We frequently use the phrase “outside the box.” Perhaps we should clarify what’s inside the box, so we know how to step outside it.  My list:

  • Everything that has made us successful in the past
  • Our self-determined borders about what is possible, and what’s not
  • Our right to point fingers and blame “them”
  • Our right to justifiable complaints without having to take responsibility for anything less than perfect
  • Our preferred levels of stress
  • Our views of what’s important
  • Our views of what’s interesting
  • Our status quo expertise (or at least what we think we’re expert at doing)
  • Our favorite narratives about ourselves, and others. This includes our revisionist histories.
  • Our fears about change, loss, displacement, insignificance

This is subtly different than our comfort zone. Our comfort zone is a sub-space inside “the box”; the box contains things we’re not comfortable with, but are willing to accept.

The problem with living in the box is the illusion that it’s safe. 
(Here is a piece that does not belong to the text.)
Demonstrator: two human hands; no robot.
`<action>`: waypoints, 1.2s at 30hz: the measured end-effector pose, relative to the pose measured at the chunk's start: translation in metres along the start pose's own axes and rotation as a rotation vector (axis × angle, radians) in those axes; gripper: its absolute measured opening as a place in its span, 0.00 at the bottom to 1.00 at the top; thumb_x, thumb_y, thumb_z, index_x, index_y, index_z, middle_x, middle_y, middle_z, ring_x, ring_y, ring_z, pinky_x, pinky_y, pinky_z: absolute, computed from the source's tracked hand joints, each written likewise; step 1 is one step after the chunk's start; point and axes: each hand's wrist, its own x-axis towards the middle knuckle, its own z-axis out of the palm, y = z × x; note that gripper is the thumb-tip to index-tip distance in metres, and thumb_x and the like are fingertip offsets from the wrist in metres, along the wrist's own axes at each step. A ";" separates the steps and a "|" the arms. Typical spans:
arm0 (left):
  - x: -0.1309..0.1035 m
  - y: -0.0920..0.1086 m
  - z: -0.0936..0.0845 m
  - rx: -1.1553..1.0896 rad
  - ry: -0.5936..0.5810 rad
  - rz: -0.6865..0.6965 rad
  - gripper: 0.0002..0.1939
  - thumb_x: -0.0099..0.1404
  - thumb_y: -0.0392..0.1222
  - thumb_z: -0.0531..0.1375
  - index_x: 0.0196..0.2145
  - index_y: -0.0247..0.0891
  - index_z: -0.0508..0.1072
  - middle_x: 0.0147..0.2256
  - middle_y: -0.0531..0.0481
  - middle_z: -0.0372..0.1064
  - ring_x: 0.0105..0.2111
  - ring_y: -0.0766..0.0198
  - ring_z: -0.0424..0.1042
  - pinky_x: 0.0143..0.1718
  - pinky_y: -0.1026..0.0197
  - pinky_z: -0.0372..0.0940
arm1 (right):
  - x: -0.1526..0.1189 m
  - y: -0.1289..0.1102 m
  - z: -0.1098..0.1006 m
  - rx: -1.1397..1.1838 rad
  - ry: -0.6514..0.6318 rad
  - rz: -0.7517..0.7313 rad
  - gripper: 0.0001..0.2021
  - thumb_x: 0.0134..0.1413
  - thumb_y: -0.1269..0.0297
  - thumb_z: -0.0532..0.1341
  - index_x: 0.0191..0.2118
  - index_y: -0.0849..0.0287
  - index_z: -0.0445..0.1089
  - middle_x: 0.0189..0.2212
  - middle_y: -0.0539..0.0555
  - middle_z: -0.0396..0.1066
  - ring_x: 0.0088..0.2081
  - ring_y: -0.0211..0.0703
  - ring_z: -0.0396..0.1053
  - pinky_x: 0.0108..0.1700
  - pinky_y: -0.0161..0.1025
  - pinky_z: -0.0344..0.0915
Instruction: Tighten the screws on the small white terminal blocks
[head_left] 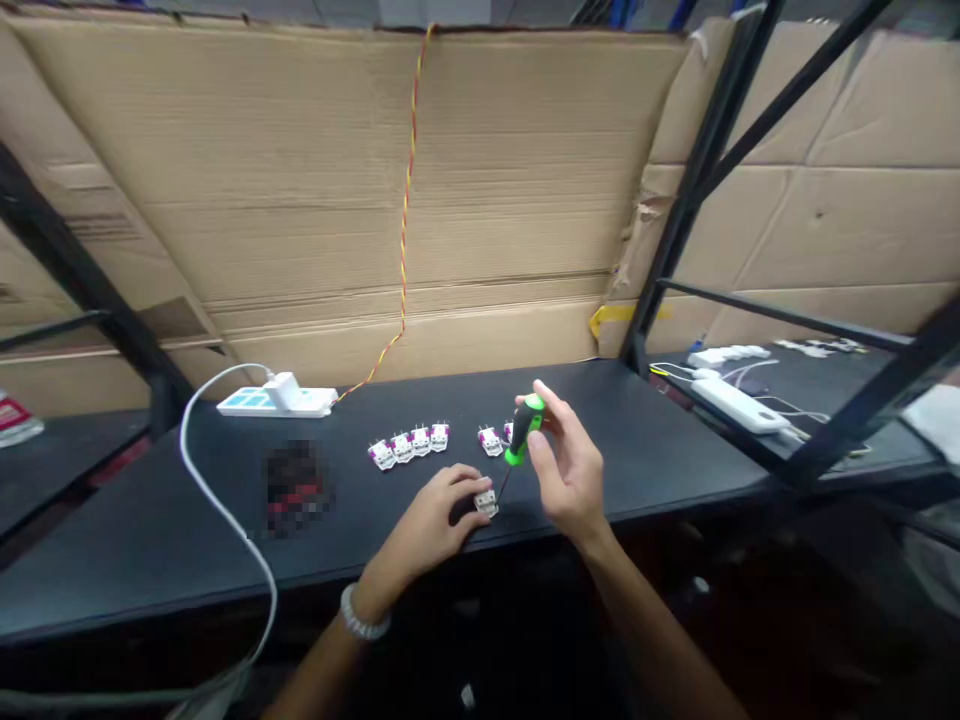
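Creased, ribbed tan cardboard (pixel 525 170) walls in the far side of a smooth, matte black bench (pixel 667 440), framed by straight black bars (pixel 705 175) left and right of both hands. Left hand (pixel 444 505), half closed, pinches a small, blocky off-white piece (pixel 487 504) between thumb and fingers, holding it against the bench. Right hand (pixel 571 465), partly curled, has thumb and fingers about the rounded black-and-green handle of a thin-shafted screwdriver (pixel 521 436); its shaft slants down to the piece's right side, though whether the tip touches cannot be told. Beyond the left hand, four angular white-and-purple pieces (pixel 420 441) with thin prongs sit in a slanting row; a similar white-and-purple piece (pixel 490 441) lies beyond the gap between the hands, with another mostly hidden behind the screwdriver and right fingers. Bench surface stretches rightward from the right hand to the bars, while the front edge runs close below the left hand. Farther left of that hand lies a dark-and-red object (pixel 296 490), pixelated past recognition, and beyond it a flat white plastic power strip (pixel 246 402). Both forearms are cut off at the bottom.
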 end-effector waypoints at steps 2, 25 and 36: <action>0.000 0.000 0.000 -0.005 -0.007 0.005 0.16 0.72 0.42 0.67 0.56 0.45 0.80 0.56 0.44 0.75 0.57 0.51 0.75 0.63 0.47 0.70 | 0.000 0.000 0.000 0.017 -0.003 -0.018 0.24 0.73 0.63 0.56 0.71 0.49 0.64 0.56 0.60 0.74 0.51 0.51 0.75 0.55 0.52 0.74; 0.000 -0.001 -0.001 -0.014 -0.016 -0.001 0.17 0.72 0.43 0.67 0.57 0.45 0.80 0.56 0.44 0.75 0.57 0.50 0.74 0.63 0.46 0.69 | 0.002 -0.005 0.001 -0.159 0.110 -0.082 0.25 0.63 0.61 0.68 0.64 0.51 0.71 0.53 0.59 0.68 0.47 0.50 0.72 0.50 0.49 0.73; 0.000 -0.001 0.000 0.000 0.000 0.009 0.17 0.72 0.43 0.67 0.57 0.45 0.80 0.56 0.44 0.75 0.57 0.51 0.75 0.63 0.47 0.70 | 0.002 -0.003 -0.002 -0.095 0.057 -0.054 0.25 0.70 0.61 0.60 0.70 0.49 0.66 0.57 0.60 0.69 0.54 0.54 0.72 0.55 0.53 0.73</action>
There’s a growing industry of de-cluttering and neatness. The primary strategy is take everything out of a closet or room, and then only put back the items which are most useful or bring you joy. 

I suggest we take a modified form of that strategy:

  1. Take the inventory of the box.
  2. Identify everything which is meaningful and useful – even some of the painfully gained stuff.
  3. Imagine that all the rest goes into the trashcan, fit only for burning.
  4. Don’t put it back in the same box. Instead, use them to build a foundation and a walking path to the future.